• **Exercise goal**
All of the data must be printed exactly; please include every line.

BEGIN Provided material

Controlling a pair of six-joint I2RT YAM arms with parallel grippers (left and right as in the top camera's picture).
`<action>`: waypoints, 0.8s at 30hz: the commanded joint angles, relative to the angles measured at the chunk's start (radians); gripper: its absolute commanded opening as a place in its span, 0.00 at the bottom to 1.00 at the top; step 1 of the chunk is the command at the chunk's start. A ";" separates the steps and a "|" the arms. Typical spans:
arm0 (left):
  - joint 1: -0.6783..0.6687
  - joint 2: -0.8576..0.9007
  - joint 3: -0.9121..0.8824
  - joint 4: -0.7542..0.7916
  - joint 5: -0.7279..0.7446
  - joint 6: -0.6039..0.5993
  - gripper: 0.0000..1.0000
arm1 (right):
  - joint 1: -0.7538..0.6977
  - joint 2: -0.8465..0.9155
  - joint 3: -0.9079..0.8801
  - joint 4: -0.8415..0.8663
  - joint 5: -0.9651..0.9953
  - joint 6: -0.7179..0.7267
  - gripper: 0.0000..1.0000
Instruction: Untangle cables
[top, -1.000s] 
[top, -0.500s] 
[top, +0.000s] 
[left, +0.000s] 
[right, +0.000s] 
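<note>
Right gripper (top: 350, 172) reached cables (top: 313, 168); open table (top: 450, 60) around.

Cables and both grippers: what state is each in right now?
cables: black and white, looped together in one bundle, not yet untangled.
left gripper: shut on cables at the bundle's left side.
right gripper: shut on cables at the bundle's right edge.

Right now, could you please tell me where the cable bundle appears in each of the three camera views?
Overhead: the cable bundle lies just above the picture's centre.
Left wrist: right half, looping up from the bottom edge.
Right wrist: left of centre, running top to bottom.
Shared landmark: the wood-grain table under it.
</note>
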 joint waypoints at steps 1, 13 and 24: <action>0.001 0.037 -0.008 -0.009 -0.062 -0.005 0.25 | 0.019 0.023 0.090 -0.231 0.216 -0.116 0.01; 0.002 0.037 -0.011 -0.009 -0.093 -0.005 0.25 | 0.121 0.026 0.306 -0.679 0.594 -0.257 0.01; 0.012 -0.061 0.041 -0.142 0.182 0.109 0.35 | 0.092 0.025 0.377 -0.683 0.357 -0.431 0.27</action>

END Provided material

• **Result**
Controlling a pair of six-joint I2RT YAM arms with parallel grippers (left and right as in the top camera's picture).
`<action>`: waypoints, 0.8s at 30hz: the commanded joint angles, relative to the angles measured at the chunk's start (radians); gripper: its absolute commanded opening as a place in its span, 0.00 at the bottom to 1.00 at the top; step 1 of the chunk is the command at the chunk's start. A ";" separates the steps and a "|" the arms. Typical spans:
arm0 (left):
  - joint 1: -0.6783..0.6687
  - joint 2: -0.8576..0.9007
  - joint 3: -0.9121..0.8824
  - joint 4: -0.7542..0.7916
  - joint 5: -0.7279..0.7446
  - joint 6: -0.6039..0.5993
  - gripper: 0.0000..1.0000
arm1 (right):
  - joint 1: -0.7538..0.6977
  - joint 2: -0.8465..0.9155
  - joint 3: -0.9079..0.8801
  - joint 4: -0.8415..0.8663
  - joint 5: -0.9651..0.9953
  - joint 6: -0.7179..0.7267
  - gripper: 0.0000..1.0000
Instruction: Untangle cables
[top, -1.000s] 
[top, -0.500s] 
[top, +0.000s] 
[left, +0.000s] 
[right, +0.000s] 
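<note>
Right gripper (top: 350, 172) reached cables (top: 313, 168); open table (top: 450, 60) around.

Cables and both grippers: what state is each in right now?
cables: black and white, looped together in one bundle, not yet untangled.
left gripper: shut on cables at the bundle's left side.
right gripper: shut on cables at the bundle's right edge.

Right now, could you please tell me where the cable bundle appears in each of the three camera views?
Overhead: the cable bundle lies just above the picture's centre.
Left wrist: right half, looping up from the bottom edge.
Right wrist: left of centre, running top to bottom.
Shared landmark: the wood-grain table under it.
</note>
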 joint waypoints at steps 1, 13 and 24: <action>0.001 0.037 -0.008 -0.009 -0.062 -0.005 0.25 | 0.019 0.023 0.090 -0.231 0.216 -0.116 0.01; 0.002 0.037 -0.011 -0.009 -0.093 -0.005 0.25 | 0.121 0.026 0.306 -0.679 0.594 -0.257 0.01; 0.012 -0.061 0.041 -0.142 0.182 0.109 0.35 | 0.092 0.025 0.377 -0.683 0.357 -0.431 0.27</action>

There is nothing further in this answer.